Setting the fire control radar to pursuit mode, he locked on to the target plane. It was emitting an IFF signal designating it as friendly, but Rei disregarded that and marked it as hostile.

“I see crewmen in the cockpit,” Lieutenant Katsuragi reported. “Their faces are covered with visors and masks… The one in the rear seat is moving his hand… He’s pointing to his mask. It looks like he wants to talk to us.”

This was the first time he’d seen humanoids riding in the gray mystery plane.
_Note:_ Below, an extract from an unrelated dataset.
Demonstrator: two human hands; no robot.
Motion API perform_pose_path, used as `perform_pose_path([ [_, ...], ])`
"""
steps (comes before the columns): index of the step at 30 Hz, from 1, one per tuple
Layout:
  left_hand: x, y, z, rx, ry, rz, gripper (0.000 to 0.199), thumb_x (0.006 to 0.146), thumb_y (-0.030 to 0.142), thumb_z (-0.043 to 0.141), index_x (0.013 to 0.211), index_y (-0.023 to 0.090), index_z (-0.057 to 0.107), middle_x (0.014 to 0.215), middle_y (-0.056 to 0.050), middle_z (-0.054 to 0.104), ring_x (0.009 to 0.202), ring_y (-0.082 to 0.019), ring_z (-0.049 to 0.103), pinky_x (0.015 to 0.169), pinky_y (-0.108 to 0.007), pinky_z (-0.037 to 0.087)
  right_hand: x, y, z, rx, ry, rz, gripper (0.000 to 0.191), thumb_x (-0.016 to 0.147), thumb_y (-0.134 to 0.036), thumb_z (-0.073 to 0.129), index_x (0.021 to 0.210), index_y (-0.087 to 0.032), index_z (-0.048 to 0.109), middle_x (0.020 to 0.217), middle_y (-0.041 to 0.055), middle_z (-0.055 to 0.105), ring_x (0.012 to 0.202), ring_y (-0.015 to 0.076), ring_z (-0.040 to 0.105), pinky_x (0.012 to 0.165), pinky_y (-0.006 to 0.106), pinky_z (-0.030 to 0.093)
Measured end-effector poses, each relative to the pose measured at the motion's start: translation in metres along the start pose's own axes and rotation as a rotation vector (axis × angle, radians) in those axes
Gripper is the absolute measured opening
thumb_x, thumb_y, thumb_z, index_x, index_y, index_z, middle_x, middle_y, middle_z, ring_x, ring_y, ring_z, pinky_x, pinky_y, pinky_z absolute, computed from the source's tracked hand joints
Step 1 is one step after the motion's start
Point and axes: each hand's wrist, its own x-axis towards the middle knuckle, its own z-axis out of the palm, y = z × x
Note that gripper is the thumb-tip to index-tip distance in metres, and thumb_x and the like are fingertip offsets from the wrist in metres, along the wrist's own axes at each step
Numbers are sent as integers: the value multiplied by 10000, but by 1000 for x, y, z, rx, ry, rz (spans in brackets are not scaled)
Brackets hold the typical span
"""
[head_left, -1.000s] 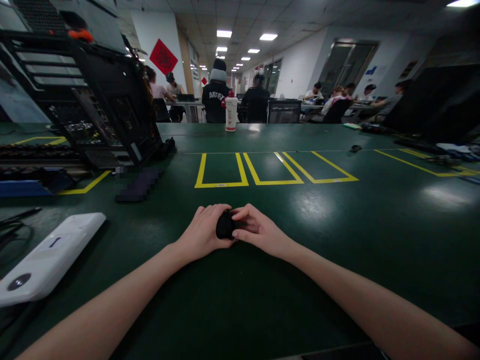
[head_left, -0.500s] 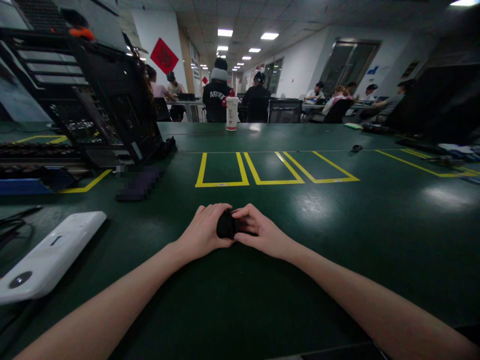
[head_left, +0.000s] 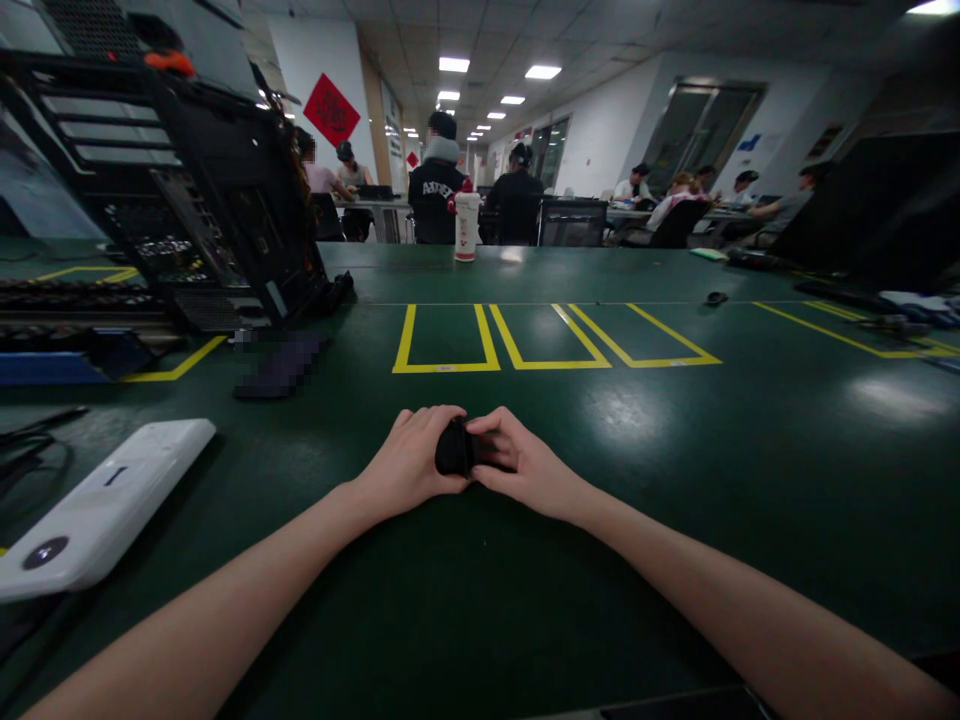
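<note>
A small black object (head_left: 453, 449) is held between both hands at the middle of the green table (head_left: 480, 610). My left hand (head_left: 409, 458) wraps round its left side, thumb below and fingers above. From the right, my right hand (head_left: 521, 462) grips its edge with thumb and fingertips. The fingers hide part of the object, and I cannot make out exactly what it is.
Yellow tape outlines (head_left: 446, 369) lie beyond the hands. A white device (head_left: 112, 500) and dark cables are at left, near an open black computer case (head_left: 247, 210). A white cup (head_left: 466, 228) stands at the back; people sit beyond.
The whole view has shifted very slightly. Both hands keep the same hold on the black object.
</note>
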Motion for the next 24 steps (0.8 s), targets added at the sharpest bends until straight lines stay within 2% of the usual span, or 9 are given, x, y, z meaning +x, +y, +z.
perform_pose_path([
  [7, 1, 4, -4, -12, 5, -12, 533, 677, 340, 641, 1130, 215, 390, 1067, -62, 541, 962, -248, 521, 788, -369, 355, 3, 2, 1, -50, 76, -29, 196, 776, -193, 554, 957, -214, 481, 1059, 19, 472, 1041, 170, 521, 884, 367, 471],
  [13, 0, 3, -2, 3, 0, -2, 529, 683, 344, 637, 1129, 205, 389, 1054, -63, 540, 954, -241, 517, 776, -360, 354, 3, 2, -1, -52, 52, 3, 337, 776, -181, 556, 1083, -226, 426, 1120, 43, 475, 1070, 179, 505, 921, 394, 438],
  [18, 1, -2, 4, 27, 29, -9, 582, 636, 327, 670, 1129, 212, 383, 1066, -64, 535, 964, -252, 511, 788, -368, 339, 1, 4, -3, 4, -9, -13, 366, 738, -134, 595, 1052, -226, 430, 1105, 25, 469, 1087, 168, 498, 951, 384, 417],
  [20, 1, -2, 4, 20, 29, -10, 585, 638, 326, 668, 1133, 215, 378, 1065, -63, 535, 966, -252, 511, 789, -368, 340, 0, 3, -3, 8, -13, -20, 322, 747, -145, 587, 1024, -225, 443, 1080, 16, 473, 1050, 159, 521, 930, 377, 439],
  [24, 1, -1, 3, -2, 26, -2, 558, 662, 352, 655, 1131, 221, 382, 1051, -51, 539, 953, -242, 518, 785, -363, 350, 2, 2, -1, -38, 59, -27, 169, 787, -208, 544, 947, -217, 491, 1046, 18, 474, 1002, 165, 538, 863, 362, 485],
])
Wondering if they were duplicates of himself and Lieutenant Burgadish, Rei began manually searching the comm band, but the auto-scanner locked on before he could. A voice came through into his helmet.

“Lieutenant Fukai, you are fighting a useless battle. Do you hear me? I demand that you abandon your fighting spirit and live as I tell you to. Answer me, Lieutenant Fukai. I repeat…”

That wasn’t Lieutenant Burgadish’s voice. Its tone was neutral, as though mechanically synthesized. While the subject of its speech was easy to understand, it used words clumsily. Besides that, Rei was a captain now, but it was referring to him by his former rank. That might have been deliberate though, and Rei decided against correcting its mistake. No point in giving the JAM any more information than he had to.

“Lieutenant Fukai, you are fighting a useless battle. Do you hear me?”

“This is B-1, I read you loud and clear. Please state your name, rank, and unit attachment.”

“Response confirmed. I lack the type of classification and identification codes you inquire about. Lieutenant Fukai, please respond if you accept or deny my request.”

“If you’re going to make a request of someone, it’s only common courtesy to make your social position clear to them,” Rei replied, knowing that wasn’t true at all. “Who are you?”

After a short, almost embarrassed silence, it responded.

“By your conceptualization, I am the whole of what you refer to as the JAM.”